● WORK TO COMPLETE
Return exactly the lines of the records below, starting at the line that contains "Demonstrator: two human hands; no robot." and ending at the line that contains "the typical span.", with both of those lines kept.

(Dataset excerpts)
┌──
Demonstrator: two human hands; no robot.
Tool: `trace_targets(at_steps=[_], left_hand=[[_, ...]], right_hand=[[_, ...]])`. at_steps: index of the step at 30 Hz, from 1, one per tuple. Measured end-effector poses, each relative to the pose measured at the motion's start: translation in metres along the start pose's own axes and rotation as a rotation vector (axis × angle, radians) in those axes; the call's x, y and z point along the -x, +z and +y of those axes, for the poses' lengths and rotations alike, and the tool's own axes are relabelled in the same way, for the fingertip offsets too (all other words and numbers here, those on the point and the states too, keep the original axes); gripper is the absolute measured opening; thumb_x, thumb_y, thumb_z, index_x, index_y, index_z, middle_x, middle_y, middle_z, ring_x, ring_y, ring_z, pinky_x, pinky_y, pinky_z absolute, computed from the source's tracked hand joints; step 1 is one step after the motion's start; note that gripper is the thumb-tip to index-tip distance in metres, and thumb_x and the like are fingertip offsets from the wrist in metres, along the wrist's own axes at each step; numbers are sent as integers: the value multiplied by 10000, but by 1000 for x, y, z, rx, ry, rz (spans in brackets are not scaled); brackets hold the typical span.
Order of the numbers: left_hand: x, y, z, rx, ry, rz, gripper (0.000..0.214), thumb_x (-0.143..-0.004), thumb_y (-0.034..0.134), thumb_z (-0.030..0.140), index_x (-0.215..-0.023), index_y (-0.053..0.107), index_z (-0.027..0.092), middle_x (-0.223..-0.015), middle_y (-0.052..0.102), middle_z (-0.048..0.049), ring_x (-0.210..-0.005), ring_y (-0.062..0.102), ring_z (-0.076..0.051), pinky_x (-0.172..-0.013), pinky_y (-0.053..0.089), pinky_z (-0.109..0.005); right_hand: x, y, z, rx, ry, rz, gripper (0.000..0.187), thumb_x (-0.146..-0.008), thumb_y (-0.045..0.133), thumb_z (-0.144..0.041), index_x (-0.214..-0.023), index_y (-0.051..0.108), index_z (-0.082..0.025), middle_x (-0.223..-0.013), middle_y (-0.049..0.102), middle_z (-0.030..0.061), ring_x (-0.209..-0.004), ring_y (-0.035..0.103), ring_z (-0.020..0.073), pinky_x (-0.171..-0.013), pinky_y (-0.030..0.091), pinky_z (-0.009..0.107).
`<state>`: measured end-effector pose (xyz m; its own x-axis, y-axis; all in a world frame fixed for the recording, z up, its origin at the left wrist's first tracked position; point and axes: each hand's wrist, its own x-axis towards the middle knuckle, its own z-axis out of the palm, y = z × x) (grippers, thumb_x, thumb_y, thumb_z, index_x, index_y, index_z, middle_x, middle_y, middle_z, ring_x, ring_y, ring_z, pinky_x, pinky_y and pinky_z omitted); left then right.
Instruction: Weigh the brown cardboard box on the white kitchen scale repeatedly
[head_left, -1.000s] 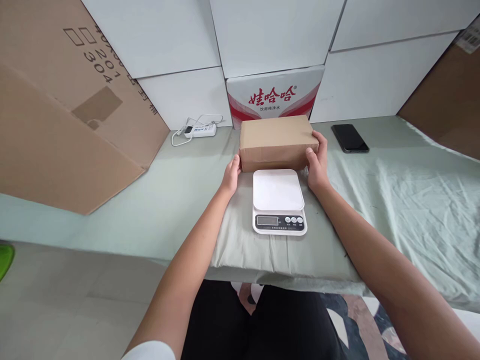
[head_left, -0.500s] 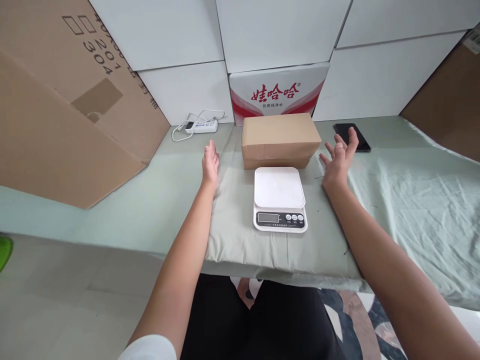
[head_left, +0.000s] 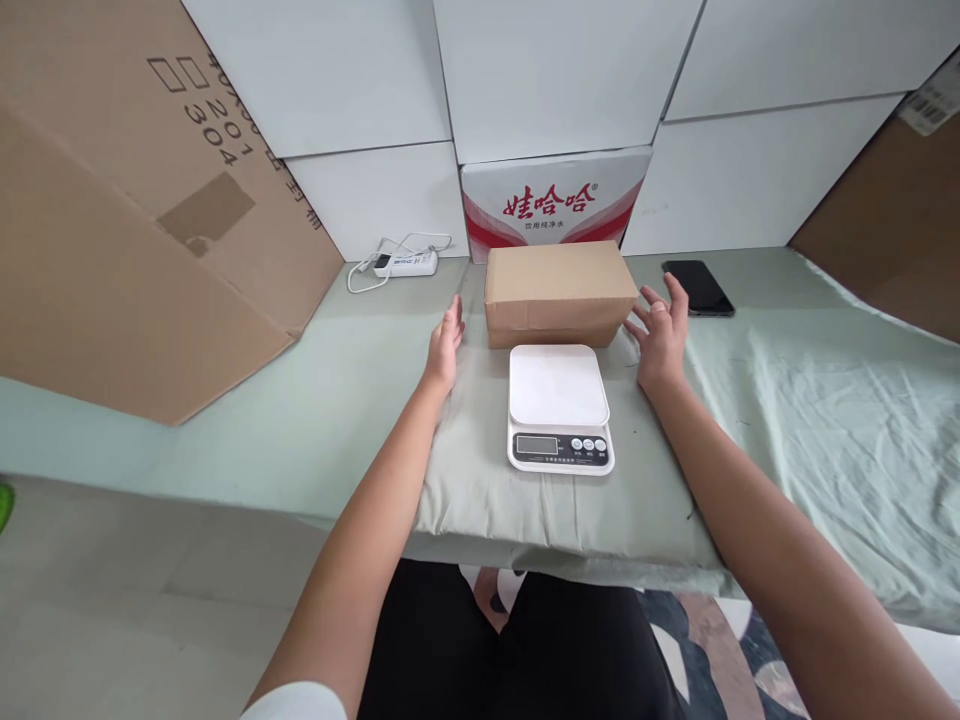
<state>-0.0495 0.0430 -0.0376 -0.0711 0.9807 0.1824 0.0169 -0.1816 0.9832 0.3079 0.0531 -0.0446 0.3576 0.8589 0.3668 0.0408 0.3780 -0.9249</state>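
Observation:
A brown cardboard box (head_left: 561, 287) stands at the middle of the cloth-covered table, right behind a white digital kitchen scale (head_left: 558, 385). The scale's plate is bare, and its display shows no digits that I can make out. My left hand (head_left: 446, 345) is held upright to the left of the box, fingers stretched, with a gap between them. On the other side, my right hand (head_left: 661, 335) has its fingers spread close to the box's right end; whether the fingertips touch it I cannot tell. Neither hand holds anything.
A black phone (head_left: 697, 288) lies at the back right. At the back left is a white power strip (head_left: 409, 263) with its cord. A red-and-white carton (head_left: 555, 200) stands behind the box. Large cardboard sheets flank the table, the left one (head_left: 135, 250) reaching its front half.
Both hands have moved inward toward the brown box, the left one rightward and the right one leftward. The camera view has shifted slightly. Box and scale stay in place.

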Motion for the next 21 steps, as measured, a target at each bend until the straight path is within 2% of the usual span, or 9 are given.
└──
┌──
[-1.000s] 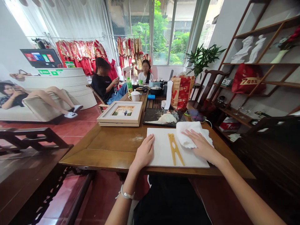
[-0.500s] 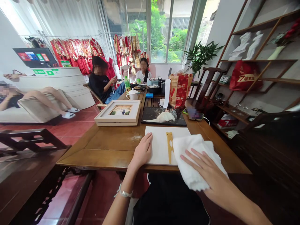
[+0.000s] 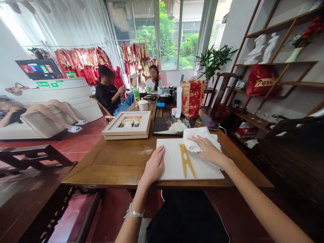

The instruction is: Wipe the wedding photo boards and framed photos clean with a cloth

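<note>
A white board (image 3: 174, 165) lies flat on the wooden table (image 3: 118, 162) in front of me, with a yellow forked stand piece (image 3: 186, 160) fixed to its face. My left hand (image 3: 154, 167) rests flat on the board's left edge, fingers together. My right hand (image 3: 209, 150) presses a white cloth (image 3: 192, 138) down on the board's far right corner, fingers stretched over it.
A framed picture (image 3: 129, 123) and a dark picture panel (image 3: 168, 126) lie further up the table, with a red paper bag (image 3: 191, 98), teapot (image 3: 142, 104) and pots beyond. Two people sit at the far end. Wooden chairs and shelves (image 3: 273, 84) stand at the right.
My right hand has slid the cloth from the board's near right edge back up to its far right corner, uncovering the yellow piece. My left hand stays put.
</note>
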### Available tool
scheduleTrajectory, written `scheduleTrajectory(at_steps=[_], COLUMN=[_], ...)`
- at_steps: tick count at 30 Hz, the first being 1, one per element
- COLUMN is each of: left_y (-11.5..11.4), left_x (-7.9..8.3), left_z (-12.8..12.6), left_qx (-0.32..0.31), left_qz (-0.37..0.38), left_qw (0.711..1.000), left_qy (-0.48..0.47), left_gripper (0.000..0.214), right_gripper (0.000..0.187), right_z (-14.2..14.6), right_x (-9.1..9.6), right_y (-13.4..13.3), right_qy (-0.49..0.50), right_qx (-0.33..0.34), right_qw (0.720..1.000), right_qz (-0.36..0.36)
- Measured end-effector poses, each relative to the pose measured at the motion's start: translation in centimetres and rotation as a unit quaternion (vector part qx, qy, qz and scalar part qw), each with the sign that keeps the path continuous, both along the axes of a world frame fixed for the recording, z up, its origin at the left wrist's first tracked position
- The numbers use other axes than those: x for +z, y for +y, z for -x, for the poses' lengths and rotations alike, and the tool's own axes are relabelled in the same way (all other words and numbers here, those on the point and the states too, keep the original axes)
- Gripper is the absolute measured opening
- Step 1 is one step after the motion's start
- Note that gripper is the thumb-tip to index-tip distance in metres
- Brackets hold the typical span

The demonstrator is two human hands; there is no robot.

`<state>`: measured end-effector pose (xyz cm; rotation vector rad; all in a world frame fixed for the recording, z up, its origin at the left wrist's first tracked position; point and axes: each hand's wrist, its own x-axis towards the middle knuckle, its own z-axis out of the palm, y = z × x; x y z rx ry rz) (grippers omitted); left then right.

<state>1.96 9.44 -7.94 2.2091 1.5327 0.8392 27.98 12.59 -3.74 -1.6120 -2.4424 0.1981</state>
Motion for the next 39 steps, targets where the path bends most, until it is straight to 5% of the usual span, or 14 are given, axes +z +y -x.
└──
● SOLUTION TO THE PROBLEM
Demonstrator: two human hands; no robot.
Tool: `trace_targets(at_steps=[_], left_hand=[[_, ...]], right_hand=[[_, ...]])`. at_steps: index of the step at 30 Hz, from 1, one per tuple. Measured end-effector poses, each relative to the pose measured at the motion's start: translation in metres along the start pose's own axes and rotation as a rotation vector (axis × angle, radians) in those axes; the call's x, y and z point along the -x, +z and +y of those axes, for the poses' lengths and rotations alike, and the tool's own axes are relabelled in the same way, for the fingertip offsets too (all other words and numbers here, those on the point and the states too, keep the original axes); gripper is the absolute measured opening; thumb_x, thumb_y, thumb_z, index_x, index_y, index_z, middle_x, middle_y, middle_z, ring_x, ring_y, ring_z, pinky_x, pinky_y, pinky_z absolute, computed from the source's tracked hand joints; step 1 is one step after the motion's start; note that gripper is the thumb-tip to index-tip distance in metres, and thumb_x and the like are fingertip offsets from the wrist in metres, along the wrist's own axes at each step; numbers are sent as integers: the value multiplied by 10000, but by 1000 for x, y, z, rx, ry, rz (spans in brackets are not scaled); brackets hold the typical span.

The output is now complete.